Empowerment "von unten" setzt jedoch die Sensibilisierung und ein kritisches Bewusstsein der einzelnen Bürger/innen voraus. Hier sind insbesondere Akteur/innen der politischen Bildung und Zivilgesellschaft gefragt. Ihre Aufgabe ist es, demokratische Defizite und Ungleichbehandlungen öffentlich zu diskutieren. Bürgerinnen und Bürger müssen zugleich ermutigt werden, ihre Stimme zu nutzen, um den politischen Handlungsdruck zu erhöhen. Im Gegensatz zu Migrantinnen und Migranten können sie allein schon durch ihre Wahlentscheidung politisches Verhalten sanktionieren.
Forschungslücken beseitigen
Wissenschaft und Forschung übernehmen ebenfalls eine wesentliche Rolle im Prozess des politischen Agenda-Settings. Welche Entwicklungen es jedoch sind, die am Ende die Partizipation von Migrantinnen und Migranten erhöhen, wird bisher nur unzureichend erkannt und erforscht. In der Folge können politische Maßnahmen nicht zielgerichtet implementiert werden.

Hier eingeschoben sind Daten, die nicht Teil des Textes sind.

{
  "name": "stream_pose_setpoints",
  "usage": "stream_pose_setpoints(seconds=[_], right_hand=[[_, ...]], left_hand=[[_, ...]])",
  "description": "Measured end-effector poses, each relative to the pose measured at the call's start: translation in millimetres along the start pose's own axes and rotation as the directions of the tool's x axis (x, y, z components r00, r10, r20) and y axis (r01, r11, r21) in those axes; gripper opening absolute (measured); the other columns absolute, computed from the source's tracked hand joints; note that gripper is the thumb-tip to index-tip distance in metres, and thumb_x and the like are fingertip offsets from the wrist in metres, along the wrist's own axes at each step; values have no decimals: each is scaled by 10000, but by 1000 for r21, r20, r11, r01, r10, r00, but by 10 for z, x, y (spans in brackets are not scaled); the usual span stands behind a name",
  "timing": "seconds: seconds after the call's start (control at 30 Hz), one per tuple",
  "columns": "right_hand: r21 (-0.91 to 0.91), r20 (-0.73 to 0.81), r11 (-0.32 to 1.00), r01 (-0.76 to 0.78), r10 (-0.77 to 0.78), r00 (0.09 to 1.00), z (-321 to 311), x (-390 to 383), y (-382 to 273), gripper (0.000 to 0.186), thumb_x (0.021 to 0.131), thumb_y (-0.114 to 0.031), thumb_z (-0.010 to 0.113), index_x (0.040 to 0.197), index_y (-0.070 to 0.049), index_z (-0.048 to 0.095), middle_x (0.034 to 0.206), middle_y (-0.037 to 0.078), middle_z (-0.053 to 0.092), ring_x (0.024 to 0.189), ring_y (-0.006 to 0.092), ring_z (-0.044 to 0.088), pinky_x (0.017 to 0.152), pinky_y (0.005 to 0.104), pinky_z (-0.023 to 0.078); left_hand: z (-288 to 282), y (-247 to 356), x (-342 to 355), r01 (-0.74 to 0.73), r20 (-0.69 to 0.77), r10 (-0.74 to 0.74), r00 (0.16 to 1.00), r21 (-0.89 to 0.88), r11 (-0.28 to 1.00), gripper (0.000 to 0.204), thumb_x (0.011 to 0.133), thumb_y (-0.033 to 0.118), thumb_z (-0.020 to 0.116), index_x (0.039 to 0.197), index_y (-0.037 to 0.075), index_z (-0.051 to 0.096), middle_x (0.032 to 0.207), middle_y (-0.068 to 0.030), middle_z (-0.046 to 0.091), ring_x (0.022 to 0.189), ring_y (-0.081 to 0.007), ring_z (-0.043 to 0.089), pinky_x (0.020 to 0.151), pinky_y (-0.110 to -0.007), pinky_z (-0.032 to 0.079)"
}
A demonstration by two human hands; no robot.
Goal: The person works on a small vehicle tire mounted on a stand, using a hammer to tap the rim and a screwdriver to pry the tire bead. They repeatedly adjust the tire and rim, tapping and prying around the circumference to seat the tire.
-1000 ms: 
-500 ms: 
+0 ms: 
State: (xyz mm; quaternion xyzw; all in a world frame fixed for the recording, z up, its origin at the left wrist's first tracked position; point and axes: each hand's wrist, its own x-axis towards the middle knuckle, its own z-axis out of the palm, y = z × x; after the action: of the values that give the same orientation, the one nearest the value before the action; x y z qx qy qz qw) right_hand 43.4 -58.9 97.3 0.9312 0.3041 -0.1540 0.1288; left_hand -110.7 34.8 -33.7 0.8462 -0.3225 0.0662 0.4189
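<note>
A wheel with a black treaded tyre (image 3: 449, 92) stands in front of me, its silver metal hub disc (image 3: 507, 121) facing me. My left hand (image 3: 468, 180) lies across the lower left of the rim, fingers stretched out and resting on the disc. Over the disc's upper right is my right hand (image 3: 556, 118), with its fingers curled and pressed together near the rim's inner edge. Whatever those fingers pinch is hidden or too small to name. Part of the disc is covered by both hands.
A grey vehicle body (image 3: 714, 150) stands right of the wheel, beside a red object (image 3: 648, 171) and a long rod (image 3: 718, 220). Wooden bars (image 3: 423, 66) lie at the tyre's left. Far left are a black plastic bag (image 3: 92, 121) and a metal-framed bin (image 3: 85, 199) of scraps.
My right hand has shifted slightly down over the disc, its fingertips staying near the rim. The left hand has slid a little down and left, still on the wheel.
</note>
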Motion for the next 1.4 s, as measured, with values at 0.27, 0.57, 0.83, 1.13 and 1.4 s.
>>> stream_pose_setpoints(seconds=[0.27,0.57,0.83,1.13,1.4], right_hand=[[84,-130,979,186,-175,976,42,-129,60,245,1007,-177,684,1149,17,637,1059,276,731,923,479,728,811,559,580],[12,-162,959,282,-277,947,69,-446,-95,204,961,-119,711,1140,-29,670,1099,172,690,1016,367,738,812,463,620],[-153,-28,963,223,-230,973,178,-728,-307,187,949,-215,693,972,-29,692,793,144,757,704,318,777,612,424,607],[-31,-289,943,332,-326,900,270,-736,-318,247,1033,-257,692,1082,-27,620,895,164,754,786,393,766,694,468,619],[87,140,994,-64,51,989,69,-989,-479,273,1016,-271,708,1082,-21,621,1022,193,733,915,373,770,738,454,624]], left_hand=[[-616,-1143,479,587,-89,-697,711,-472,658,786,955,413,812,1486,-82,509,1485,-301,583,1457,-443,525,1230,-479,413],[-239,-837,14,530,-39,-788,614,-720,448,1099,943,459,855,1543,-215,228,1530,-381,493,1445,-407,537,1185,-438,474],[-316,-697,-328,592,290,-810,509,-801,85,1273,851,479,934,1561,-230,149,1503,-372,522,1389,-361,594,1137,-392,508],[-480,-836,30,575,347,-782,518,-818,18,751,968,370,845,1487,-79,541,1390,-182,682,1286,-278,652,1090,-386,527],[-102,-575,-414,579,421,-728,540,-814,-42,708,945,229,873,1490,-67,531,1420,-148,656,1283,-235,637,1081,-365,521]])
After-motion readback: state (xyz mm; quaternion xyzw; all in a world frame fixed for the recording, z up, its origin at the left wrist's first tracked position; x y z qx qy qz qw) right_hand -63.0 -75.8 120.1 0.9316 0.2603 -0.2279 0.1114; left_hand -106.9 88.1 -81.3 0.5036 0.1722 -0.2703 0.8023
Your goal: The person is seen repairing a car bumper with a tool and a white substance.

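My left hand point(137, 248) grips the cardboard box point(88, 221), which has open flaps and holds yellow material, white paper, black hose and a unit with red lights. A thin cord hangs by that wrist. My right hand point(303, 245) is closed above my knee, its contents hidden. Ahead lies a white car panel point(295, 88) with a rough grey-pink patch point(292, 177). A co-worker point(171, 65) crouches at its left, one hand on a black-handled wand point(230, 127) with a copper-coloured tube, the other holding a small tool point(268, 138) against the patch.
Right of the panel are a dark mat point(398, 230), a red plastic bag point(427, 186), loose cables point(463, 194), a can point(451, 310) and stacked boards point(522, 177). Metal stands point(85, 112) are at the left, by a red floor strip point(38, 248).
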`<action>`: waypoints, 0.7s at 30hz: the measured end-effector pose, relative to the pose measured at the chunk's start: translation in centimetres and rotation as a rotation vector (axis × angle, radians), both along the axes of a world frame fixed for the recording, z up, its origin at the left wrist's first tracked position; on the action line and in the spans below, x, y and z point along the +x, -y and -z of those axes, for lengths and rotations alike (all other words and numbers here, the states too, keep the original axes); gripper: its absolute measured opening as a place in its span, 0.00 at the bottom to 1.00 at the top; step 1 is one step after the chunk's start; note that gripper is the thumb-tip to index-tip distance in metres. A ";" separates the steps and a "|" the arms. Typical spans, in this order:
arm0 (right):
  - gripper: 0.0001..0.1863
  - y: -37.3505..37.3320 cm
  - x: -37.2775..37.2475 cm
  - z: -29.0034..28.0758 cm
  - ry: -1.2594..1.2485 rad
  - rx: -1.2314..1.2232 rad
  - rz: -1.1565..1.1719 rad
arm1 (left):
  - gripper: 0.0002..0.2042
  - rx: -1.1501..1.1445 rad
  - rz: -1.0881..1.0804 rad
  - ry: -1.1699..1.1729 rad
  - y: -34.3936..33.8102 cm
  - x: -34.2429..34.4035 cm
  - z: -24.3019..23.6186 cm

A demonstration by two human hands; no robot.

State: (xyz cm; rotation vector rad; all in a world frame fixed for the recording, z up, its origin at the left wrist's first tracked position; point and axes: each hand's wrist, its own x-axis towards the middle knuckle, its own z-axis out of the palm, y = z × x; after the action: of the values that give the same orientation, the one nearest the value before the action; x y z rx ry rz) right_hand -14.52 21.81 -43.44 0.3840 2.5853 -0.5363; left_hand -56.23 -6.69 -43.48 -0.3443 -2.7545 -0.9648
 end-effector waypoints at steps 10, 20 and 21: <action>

Ein Problem zahlreicher wissenschaftlicher Studien ist zunächst die undifferenzierte Kategorisierung der Begriffe „Migrant/in“ und „Migrationshintergrund“ im Hinblick auf die Staatsangehörigkeit. In Bezug auf politische Aktivitäten von Migrantinnen und Migranten etwa liegen zudem häufig nur Schätzwerte vor. Beispielhaft dafür steht die Wahlbeteiligung von EU-Bürger/innen an Kommunalwahlen. Auch wird die Nutzung unkonventioneller Formen der politischen Partizipation – etwa die Organisation in politischen Gruppen, der Besuch von Demonstrationen, die Teilnahme an Unterschriftenaktionen oder die Nutzung von Smart-Phones und Apps – insbesondere in Hinblick auf Empowerment von Migrant/innen kaum wissenschaftlich erfasst. Interessant ist hier, wie durch digitale Formate Möglichkeiten der Teilhabe entstehen.
Demokratisierungspotenziale nutzen!
Rechtliche, politische und gesellschaftliche Rahmenbedingungen bremsen bisher die praktischen Demokratisierungsprozesse in Bezug auf die Repräsentation der Interessen von Migrantinnen und Migranten ohne deutsche Staatsbürgerschaft in der Bundesrepublik. Um einem demokratischen Anspruch langfristig zu genügen, ist deshalb die Bündelung verschiedener Maßnahmen notwendig. Mit einer solchen „Demokratisierung der Demokratie“ geht letztlich ein Gewinn für alle Mitglieder der Demokratie einher – sofern dies von Wissenschaft, Politik und Gesellschaft erkannt wird.